_What you will do_
Using the data below, copy out all lines with the word "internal".
-- Opening Marker --
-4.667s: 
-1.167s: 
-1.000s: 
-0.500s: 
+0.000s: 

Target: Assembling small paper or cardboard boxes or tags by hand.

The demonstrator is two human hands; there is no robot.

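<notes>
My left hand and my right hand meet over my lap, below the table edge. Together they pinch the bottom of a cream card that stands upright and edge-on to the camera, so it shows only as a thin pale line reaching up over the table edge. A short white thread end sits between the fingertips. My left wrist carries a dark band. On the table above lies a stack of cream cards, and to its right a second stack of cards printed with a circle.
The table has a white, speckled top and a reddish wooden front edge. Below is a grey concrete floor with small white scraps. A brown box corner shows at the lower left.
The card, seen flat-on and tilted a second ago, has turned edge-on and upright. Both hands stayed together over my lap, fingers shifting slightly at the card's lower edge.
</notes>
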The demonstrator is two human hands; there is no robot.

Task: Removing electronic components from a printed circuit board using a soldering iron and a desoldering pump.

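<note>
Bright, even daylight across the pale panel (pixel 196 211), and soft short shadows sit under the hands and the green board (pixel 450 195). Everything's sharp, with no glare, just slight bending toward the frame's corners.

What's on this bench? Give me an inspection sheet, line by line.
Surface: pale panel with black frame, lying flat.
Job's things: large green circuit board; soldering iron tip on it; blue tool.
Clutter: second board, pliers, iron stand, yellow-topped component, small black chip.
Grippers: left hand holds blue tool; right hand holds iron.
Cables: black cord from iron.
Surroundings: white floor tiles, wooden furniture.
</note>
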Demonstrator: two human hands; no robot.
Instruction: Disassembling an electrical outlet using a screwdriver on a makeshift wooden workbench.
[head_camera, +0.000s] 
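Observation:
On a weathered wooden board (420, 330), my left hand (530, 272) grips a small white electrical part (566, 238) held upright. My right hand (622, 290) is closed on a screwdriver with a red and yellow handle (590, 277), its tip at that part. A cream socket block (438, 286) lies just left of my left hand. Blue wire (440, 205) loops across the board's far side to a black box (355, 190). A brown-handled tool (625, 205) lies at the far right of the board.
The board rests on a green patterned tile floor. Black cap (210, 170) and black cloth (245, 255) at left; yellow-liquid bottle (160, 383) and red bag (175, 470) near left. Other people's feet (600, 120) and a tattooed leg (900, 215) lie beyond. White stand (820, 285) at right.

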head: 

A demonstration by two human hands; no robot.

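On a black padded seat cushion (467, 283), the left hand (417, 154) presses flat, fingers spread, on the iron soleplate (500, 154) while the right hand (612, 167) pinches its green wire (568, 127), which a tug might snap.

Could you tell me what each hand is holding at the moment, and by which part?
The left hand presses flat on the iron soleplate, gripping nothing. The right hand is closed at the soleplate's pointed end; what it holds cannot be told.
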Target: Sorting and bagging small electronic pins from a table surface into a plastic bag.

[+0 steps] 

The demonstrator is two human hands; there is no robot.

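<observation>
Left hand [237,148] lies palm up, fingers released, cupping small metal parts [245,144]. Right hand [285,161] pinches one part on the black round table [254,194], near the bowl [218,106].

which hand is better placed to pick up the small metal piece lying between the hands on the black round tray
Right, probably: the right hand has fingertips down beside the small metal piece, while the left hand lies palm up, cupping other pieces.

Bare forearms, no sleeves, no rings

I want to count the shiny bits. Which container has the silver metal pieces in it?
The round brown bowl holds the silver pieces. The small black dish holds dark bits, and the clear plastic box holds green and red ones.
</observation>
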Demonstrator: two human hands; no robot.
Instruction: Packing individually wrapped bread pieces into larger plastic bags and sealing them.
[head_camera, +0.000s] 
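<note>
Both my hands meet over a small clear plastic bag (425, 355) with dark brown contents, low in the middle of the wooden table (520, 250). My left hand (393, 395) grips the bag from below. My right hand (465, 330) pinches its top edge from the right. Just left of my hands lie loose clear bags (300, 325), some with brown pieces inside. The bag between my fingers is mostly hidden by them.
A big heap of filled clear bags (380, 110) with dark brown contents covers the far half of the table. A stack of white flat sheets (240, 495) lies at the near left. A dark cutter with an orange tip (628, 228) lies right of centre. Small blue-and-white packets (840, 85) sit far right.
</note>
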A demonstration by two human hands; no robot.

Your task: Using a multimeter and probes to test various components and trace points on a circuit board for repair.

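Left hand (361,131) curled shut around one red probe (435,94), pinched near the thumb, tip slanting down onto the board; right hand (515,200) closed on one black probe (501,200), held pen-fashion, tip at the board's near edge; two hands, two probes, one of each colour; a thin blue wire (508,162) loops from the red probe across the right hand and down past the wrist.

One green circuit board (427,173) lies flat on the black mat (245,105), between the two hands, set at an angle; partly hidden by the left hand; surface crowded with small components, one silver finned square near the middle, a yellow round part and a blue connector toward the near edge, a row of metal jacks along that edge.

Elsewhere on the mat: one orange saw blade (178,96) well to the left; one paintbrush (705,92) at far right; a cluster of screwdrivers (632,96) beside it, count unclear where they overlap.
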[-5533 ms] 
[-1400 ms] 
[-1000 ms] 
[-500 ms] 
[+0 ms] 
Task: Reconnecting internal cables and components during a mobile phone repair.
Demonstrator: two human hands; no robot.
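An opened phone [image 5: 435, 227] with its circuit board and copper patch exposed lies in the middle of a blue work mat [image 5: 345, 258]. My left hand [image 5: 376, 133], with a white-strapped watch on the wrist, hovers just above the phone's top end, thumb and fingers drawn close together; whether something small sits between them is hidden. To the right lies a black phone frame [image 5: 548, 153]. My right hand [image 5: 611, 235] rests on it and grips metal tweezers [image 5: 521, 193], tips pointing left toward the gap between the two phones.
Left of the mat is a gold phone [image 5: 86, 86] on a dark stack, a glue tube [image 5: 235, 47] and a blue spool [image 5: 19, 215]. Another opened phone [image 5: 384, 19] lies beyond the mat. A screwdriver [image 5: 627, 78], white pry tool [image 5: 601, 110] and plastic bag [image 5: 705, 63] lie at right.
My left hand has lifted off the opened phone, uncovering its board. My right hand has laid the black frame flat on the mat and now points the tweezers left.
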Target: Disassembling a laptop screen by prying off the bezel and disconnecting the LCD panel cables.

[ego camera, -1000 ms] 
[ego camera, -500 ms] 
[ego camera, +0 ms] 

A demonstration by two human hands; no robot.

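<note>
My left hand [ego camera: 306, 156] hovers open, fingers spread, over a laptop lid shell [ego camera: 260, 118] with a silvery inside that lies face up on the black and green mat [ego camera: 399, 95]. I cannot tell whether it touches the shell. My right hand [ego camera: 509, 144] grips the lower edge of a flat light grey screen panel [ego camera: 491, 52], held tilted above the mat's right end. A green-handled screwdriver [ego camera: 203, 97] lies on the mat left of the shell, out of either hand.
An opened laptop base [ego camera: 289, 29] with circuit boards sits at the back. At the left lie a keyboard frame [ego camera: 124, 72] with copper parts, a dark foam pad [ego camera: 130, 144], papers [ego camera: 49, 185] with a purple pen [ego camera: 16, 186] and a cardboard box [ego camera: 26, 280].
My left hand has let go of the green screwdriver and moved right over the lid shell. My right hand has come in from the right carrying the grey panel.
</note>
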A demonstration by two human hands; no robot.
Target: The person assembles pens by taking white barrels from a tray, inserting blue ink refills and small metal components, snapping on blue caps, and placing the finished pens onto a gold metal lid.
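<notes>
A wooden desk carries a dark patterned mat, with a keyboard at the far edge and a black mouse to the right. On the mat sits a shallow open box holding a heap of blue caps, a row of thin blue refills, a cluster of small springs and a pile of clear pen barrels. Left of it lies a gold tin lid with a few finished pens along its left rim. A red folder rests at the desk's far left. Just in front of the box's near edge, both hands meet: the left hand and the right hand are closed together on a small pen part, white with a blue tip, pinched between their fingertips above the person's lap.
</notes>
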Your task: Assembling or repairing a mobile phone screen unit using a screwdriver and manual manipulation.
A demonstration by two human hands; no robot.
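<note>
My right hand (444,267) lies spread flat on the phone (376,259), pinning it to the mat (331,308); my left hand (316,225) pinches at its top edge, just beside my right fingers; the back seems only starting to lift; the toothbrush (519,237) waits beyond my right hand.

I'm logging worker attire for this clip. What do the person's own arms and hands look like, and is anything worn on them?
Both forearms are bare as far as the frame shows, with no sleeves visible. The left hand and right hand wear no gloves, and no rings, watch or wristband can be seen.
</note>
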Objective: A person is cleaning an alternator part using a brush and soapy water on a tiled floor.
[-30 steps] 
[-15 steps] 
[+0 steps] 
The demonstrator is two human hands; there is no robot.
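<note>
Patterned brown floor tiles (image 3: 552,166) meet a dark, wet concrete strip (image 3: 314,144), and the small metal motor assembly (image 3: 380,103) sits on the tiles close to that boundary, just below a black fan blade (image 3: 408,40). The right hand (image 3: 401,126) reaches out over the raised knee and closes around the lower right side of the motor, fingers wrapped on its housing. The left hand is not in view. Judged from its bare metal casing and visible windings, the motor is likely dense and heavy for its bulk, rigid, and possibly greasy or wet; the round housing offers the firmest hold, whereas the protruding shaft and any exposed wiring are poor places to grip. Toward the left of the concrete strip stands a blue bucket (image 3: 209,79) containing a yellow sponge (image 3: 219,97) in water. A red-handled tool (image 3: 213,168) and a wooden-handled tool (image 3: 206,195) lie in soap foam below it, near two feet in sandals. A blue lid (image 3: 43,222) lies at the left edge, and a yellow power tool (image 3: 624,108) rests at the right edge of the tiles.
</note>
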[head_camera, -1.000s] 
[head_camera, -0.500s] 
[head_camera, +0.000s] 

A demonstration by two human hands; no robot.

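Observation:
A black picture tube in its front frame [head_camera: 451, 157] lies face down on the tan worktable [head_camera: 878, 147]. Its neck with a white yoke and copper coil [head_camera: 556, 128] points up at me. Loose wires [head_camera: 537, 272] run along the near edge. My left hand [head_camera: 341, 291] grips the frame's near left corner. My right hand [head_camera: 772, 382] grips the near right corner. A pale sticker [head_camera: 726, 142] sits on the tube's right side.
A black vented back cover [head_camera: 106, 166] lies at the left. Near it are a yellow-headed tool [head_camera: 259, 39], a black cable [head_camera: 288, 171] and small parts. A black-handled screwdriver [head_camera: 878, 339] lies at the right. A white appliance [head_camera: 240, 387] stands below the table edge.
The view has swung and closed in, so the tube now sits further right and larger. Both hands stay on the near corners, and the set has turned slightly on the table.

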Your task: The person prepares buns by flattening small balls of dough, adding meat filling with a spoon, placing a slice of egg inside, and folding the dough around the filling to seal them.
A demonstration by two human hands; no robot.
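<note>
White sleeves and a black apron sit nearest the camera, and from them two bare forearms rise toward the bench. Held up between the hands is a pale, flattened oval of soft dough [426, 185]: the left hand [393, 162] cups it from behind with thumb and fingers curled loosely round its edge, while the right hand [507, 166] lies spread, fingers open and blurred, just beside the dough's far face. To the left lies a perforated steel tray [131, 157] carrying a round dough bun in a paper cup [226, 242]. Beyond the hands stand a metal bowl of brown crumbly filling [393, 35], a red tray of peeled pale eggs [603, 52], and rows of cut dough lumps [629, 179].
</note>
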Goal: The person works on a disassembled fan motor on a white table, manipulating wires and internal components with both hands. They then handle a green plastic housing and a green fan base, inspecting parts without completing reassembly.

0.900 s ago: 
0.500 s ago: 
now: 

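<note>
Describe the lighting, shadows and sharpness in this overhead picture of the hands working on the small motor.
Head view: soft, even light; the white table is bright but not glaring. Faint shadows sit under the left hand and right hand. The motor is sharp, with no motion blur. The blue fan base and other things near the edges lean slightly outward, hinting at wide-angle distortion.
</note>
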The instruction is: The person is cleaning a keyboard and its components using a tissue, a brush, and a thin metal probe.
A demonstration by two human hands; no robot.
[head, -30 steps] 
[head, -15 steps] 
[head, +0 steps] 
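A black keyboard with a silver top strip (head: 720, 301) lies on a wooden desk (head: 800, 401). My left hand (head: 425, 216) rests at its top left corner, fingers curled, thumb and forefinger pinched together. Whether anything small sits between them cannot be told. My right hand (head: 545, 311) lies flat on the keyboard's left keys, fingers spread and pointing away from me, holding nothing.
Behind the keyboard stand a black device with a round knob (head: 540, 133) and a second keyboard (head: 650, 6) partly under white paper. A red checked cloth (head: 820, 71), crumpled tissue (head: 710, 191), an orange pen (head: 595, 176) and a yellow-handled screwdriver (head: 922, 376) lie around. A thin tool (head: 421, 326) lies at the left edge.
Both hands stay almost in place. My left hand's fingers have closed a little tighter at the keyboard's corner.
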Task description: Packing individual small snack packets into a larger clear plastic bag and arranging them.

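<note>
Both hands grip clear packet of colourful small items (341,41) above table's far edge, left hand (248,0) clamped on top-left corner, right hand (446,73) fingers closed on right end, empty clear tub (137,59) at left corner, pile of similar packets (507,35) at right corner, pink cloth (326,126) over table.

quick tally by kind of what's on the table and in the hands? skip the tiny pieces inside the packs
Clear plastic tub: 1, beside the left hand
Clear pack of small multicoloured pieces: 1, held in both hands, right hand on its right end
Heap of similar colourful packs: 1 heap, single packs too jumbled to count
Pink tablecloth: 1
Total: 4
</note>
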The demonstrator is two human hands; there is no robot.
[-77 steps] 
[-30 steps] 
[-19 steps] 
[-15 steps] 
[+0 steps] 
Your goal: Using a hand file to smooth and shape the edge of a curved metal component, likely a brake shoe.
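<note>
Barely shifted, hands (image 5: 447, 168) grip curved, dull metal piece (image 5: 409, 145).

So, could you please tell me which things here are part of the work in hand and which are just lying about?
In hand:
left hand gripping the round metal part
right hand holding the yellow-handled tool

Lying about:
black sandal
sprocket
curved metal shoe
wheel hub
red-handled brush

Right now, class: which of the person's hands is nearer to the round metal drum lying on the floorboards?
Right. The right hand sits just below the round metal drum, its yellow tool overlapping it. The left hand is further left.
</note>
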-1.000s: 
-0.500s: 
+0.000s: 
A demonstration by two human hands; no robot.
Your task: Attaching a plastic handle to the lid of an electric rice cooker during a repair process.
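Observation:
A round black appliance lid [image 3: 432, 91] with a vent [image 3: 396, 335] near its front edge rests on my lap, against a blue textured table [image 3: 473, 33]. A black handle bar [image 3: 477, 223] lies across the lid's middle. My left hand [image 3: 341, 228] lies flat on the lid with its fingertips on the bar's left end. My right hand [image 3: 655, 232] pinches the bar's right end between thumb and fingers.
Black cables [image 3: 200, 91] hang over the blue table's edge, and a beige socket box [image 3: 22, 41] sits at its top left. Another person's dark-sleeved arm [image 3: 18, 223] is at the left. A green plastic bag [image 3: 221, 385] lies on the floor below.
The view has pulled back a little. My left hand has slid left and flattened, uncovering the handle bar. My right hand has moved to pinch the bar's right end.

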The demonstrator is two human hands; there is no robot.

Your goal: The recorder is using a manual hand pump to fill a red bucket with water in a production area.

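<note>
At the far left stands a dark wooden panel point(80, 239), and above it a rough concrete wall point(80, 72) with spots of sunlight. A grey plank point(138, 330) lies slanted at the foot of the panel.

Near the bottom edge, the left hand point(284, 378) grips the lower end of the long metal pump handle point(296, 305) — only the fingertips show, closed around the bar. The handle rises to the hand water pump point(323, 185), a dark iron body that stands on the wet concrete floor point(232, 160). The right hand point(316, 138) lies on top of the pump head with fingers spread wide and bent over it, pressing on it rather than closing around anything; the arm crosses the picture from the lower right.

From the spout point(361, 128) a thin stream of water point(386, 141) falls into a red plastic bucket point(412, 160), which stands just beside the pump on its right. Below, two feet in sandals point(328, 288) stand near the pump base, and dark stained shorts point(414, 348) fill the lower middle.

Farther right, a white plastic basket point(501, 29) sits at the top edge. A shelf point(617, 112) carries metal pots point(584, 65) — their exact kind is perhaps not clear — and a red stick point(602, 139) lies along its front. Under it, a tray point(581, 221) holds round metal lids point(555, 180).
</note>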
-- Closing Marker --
_Task result_
Task: Reconnecting internal cables and components during a mobile phone repair.
Goal: The person works on a disassembled fan motor on a white table, manipulating wires and internal components with both hands. They then handle a green plastic housing and a green fan base, inspecting parts without completing reassembly.

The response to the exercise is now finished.